26 Mai Marseille
Mon cher camarade,
Malgré les deux mois bien pénibles que je
viens de passer, je ne vous ai pas oublié et maintenant que je reprends quelque
goût à tenir un crayon ma pensée va vers vous comme vers tous ceux qui ont été
sous mes ordres : vers ceux-là même que je n’ai connu que quelques heures
et dont je n’ai pas eu le temps d’apprécier les qualités, comme ce fut votre
cas.
Vous rappelez vous la
matinée que nous avons passée ensemble[1], quelques heures avant
l’attaque, et pendant laquelle nous avons évoqué ce midi ensoleillé d’où vous
veniez et ou les évènements allaient m’expédier plus vite que je ne l’aurais
cru ? Vous m’avez alors paru sympathique et j’ai été bien peiné lorsque,
beaucoup plus tard, j’ai appris que vous aviez été sérieusement blessé.
Vous me ferez plaisir
en me donnant de vos nouvelles, et vos impressions au cours de ce baptême du
feu peu ordinaire.
Bien cordialement à vous
Lieutenant Sordet
Hopital 2 bis
26 rue St Sébastien
Marseille
[1] Racontant dans
ses mémoires son arrivée aux Eparges, Jean écrit : Pourtant le capitaine Sordet, commandant de la
11ème à laquelle je suis affecté, me reçoit avec une certaine
chaleur.
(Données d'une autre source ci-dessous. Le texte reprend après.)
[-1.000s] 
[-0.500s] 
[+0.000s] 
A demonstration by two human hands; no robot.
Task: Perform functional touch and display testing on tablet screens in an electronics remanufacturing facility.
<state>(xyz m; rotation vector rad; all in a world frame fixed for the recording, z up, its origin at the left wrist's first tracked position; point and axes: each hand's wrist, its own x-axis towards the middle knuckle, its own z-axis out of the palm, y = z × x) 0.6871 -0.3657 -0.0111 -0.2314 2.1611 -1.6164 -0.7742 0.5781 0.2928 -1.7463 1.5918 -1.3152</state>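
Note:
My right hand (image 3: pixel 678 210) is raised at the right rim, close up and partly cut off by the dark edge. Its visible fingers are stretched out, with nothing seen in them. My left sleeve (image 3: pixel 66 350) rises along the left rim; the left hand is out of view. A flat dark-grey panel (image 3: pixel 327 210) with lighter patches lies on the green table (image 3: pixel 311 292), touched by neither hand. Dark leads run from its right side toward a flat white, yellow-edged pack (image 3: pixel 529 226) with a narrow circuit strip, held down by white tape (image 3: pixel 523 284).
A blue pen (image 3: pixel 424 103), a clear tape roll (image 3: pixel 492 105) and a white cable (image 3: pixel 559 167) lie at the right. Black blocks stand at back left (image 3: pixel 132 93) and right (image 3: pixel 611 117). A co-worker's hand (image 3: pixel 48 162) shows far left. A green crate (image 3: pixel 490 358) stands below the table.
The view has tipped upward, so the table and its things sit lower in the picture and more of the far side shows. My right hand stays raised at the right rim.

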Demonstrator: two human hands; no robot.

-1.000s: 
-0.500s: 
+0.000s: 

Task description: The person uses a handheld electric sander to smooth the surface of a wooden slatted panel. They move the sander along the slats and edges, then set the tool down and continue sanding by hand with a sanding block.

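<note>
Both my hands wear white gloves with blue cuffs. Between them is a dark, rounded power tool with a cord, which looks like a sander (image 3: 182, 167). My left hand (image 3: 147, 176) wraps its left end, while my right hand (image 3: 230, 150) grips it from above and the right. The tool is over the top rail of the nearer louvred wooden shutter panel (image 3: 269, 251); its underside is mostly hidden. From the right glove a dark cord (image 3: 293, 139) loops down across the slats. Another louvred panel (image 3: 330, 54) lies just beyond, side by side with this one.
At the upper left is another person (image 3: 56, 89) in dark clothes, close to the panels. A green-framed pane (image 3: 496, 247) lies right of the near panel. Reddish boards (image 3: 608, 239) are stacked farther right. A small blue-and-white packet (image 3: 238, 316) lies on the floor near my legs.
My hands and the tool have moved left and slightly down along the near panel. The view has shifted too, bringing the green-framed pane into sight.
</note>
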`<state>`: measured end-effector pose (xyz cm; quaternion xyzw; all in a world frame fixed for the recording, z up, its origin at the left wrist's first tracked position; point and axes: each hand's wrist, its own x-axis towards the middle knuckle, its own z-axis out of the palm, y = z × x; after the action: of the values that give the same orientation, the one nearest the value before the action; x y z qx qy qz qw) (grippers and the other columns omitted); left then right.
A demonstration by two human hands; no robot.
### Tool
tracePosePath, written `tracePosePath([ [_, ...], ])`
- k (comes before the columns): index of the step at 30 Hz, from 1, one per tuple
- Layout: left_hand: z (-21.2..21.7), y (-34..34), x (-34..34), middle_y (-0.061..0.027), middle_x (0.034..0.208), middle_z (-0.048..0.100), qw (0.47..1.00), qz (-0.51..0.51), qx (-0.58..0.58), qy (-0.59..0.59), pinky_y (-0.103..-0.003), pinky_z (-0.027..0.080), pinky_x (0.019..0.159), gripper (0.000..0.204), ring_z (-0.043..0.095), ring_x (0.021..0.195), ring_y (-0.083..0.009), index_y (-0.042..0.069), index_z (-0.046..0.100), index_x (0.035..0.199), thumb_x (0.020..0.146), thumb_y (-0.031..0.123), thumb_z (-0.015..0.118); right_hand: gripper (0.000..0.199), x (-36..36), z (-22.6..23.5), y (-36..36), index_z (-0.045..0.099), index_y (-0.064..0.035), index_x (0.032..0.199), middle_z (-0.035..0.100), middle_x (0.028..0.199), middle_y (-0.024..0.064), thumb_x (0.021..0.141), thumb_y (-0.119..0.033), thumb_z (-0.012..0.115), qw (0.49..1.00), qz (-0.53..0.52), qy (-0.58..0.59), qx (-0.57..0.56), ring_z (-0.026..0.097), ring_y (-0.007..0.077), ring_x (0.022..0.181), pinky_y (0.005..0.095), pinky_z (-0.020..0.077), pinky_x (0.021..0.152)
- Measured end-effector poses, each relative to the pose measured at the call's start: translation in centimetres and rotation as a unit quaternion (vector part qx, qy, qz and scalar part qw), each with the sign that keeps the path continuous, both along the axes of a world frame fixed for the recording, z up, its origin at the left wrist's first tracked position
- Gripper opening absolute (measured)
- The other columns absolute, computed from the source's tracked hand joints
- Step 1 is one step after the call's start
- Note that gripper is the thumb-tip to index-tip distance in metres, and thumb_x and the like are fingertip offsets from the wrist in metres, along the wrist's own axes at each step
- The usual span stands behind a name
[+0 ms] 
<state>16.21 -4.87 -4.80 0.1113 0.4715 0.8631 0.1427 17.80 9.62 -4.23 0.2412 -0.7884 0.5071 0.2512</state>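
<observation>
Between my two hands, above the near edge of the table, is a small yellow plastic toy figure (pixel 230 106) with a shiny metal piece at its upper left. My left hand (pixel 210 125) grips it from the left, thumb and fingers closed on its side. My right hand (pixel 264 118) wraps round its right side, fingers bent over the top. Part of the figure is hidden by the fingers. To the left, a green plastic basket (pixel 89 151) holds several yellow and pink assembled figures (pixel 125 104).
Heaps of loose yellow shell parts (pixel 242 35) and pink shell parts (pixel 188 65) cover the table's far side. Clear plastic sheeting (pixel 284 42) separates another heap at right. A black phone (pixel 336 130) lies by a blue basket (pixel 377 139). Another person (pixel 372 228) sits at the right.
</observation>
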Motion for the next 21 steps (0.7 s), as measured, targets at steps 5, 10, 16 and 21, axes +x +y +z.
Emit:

Mais il est préoccupé, pessimiste et las comme les autres
officiers. « Je suis le seul
officier de la compagnie, mes quatre chefs de corps sont des sergents. Vous
êtes aspirant. Je devrais régulièrement vous donner le commandement d’une des
sections, mais vous arrivez, vous ne connaissez ni les hommes ni le terrain.
Pour le moment vous resterez près de moi. Vous n’aurez que trop vite une
succession à prendre.». Voir article du 17 mars.